Controlled inactivation of recombinant viruses with vitamin B2.

Shellie M Callahan1, Piyanuch Wonganan, Linda J Obenauer-Kutner, Suganto Sutjipto, Joseph D Dekker, Maria A Croyle.   

Abstract

Inactivated viruses are important tools for vaccine development and gene transfer. 8-Methoxypsoralen (8-MOP) and long-wavelength ultraviolet irradiation (LWUVI) inactivates many viruses. Toxicity limits its use in animals and humans.
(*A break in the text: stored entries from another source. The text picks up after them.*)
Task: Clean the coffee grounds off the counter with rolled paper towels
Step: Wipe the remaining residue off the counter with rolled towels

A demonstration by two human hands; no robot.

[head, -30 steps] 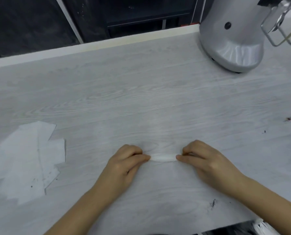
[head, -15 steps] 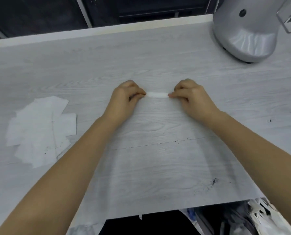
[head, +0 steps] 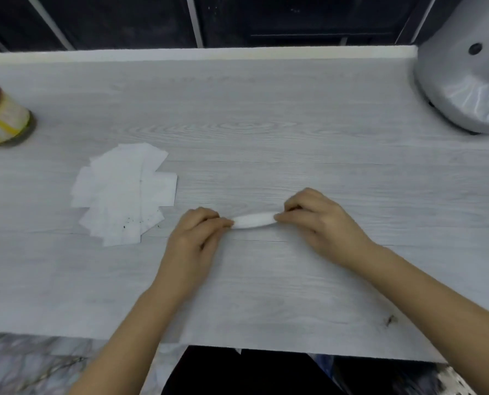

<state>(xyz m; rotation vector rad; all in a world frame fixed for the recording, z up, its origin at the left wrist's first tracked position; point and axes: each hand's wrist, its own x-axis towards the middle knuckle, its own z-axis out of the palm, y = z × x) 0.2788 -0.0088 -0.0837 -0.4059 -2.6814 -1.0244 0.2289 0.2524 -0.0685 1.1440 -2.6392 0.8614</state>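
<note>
1. Hands first: I see the left hand (head: 193,238) and the right hand (head: 320,223) both on the counter (head: 266,124), each one pinching one end of the rolled paper towel (head: 253,220) between curled fingers and thumb.
2. The roll lies between the two hands, low on the grey wood-pattern surface, a little right of the middle of my view. It looks tilted, with its right end slightly farther from me than its left end. I cannot tell if it presses on the counter or sits just above it.
3. Compared with half a second ago, the hands are nearer to the front edge of the counter, and the forearms are less stretched out. The grip on both ends looks the same as before.
4. The view is turned more to the left now. A jar (head: 2,118) with a red and yellow label appears at the left border; it was not visible earlier.
5. The flat paper towels (head: 123,192) lie left of the left hand, close but not touching it, with small dark specks on the near part.
6. Some coffee grounds (head: 390,320) remain near the front edge, under the right forearm, and one tiny speck is at the far right border.
7. The silver appliance (head: 465,81) stands at the back right corner, now partly cut off by the frame.
</note>
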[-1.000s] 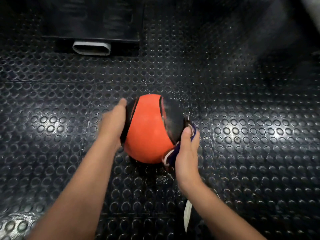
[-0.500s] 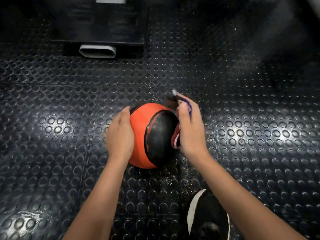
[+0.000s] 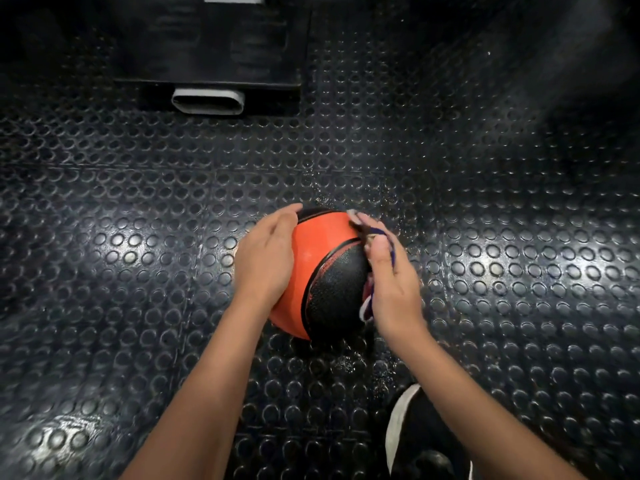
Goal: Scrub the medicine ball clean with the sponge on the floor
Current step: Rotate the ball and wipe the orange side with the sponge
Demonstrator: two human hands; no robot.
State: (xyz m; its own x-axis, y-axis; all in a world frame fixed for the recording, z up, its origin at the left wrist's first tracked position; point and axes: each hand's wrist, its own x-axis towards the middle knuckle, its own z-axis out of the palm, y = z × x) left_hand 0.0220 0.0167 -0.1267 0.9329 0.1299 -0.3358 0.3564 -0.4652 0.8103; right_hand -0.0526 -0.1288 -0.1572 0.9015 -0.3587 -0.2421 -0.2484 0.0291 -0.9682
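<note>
The medicine ball is rested on the studded rubber floor, directly ahead of the person and between the two forearms; it is orange with black panels, one black panel being turned toward the camera.

The left hand is laid flat against the ball's left side, fingers straight and together, nothing being gripped; this is judged to be a brace, so that the ball is kept from rolling away under the scrubbing pressure.

The right hand is held against the ball's upper right, with its fingers curled round the sponge, of which only purple, white and red edges are seen past the palm and at the fingertips; the sponge is pressed to the surface, and the two hands are set on opposite sides so that each push is met by the other.

Droplets or flecks are scattered on the floor round the ball, which suggests that scrubbing is under way; how much of the ball has been cleaned cannot be told.

A dark shoe with a white edge is planted near the right forearm; a dark base with a pale tube end stands well beyond the ball.
</note>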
Toxicological and photosensitizing properties of riboflavin make it suitable for virus inactivation in preparations for biological use. Viruses expressing beta-galactosidase were mixed with either 8-MOP (1.5mM) or riboflavin (50 microM) and exposed to LWUVI (365 nm) for 2 h. Virus activity was determined by limiting dilution. The half-life of the adenovirus preparation treated with 8-MOP was 8.28 ns(-1) and 36.5 ns(-1) after treatment with riboflavin. Despite the difference in half-life, both preparations were completely inactivated within 45 min. In contrast, the half-lives for adeno-associated virus (AAV) preparations were similar (63 ns(-1) 8-MOP vs. 67 ns(-1) riboflavin). Each AAV preparation was fully inactivated within 90 min. The half-life of lentivirus was 193.4 ns(-1) after treatment with 8-MOP and 208 ns(-1) after exposure to riboflavin. Virus treated with riboflavin was inactivated within 20 min. Virus exposed to 8-MOP was inactivated in 90 min. DNA and RNA viruses can be inactivated by riboflavin and LWUVI and used in physiological systems sensitive to other photochemicals.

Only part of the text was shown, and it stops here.